In a nearby store, Blackstone said nothing but continued to act erratically, according to the narrative. He took off his shoes and placed his hands behind his head multiple times. Then he jumped over a counter, ripped a keyboard from a cash register and used it to hit a hole into a wall, Wolfson said.
“As he came around the counter after dropping the keyboard, security officers went hands-on and wrestled him to the ground,” Wolfson read aloud.
Once Blackstone was down, one guard held his knee across the back of Blackstone’s neck and head. Two others sat on his body, and a fourth held down his legs, according to the police narrative.
“Blackstone continued to struggle for over a minute and a half, and then LVMPD officers arrived,” Wolfson said, referring to Metro. “The security officers stood up and told the officers Blackstone had been extremely combative.”
A Metro officer who determined Blackstone wasn’t breathing performed CPR to no avail.
On Monday, Wolfson said his office took “everything” into account during its review, including Blackstone’s schizophrenia and surveillance footage of the incident. He reiterated that “there’s no crime here.”
In explaining the decision not to prosecute, he said: “Think about what it would be like if they failed to do something and this man were to kill an innocent patron.”
No individual guards were named in the lawsuit. Securitas, however, was listed as a defendant along with other unidentified security companies. That’s because the four guards involved worked for different companies, Cloward said.
The other lawsuit against Securitas stems from the January 2017 death of Kimberlee Ann Kincaid-Hill. The 57-year-old was working at a Henderson jewelry store when a security guard opened fire on an attempted robber but missed, instead striking Kincaid-Hill in the chest, police said.
Kincaid-Hill was taken to Sunrise Hospital and Medical Center, where she died, and the coroner’s office ruled her death a homicide. The would-be thief ran away empty-handed.
Henderson police at the time described the shooting as an accident and did not seek charges against the guard, whom they refused to name.
But court records identify the shooter as Michael Deshawn Lyons. Securitas hired him in 2015, according to records from the Nevada Private Investigators Board. He has been licensed since 2007.
“We are taking a close look at the training of the officer that shot and killed — by mistake — Kimberlee,” said Todd Moody, an attorney who represents her estate. “There is absolutely no allegation at all that this was intentional. It was a sad accident. But what we’re focused on is did Securitas properly train him, had he carried a gun, was he familiar with the gun he used when he shot her.”
Lyons is still a licensed security guard, and state records still list him as a Securitas employee. But he is no longer qualified to carry a firearm.

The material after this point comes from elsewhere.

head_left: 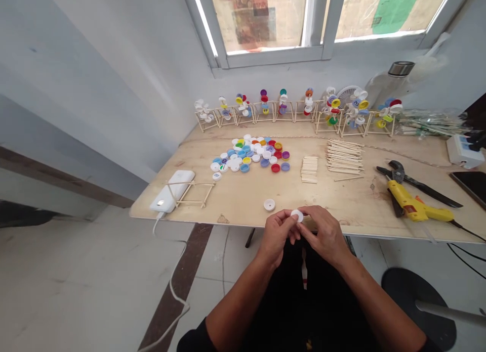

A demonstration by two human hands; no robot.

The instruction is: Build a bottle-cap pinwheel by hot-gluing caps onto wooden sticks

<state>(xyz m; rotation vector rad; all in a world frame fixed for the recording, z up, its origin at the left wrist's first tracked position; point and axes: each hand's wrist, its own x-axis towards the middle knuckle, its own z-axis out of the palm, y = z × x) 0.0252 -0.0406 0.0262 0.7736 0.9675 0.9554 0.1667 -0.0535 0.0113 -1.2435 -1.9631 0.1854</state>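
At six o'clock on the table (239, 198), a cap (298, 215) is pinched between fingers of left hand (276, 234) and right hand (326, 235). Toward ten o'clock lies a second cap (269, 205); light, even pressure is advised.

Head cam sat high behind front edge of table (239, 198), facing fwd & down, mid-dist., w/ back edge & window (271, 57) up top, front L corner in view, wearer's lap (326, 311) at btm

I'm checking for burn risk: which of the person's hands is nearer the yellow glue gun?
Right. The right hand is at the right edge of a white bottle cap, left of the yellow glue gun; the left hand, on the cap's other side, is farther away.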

Kevin Ingram, the executive director of the Nevada Private Investigators Board, noted that the change was not a result of disciplinary action because there is none in his file. Instead, it appears that for unknown reasons, his firearm certification lapsed and he did not requalify.
Lyons could not be reached for comment, and an attorney representing both Lyons and Securitas did not respond to requests for comment.
No defendants have responded to the Blackstone complaint. The Kincaid-Hill case is tentatively scheduled to go to trial in 2020. Both cases were filed in Clark County District Court.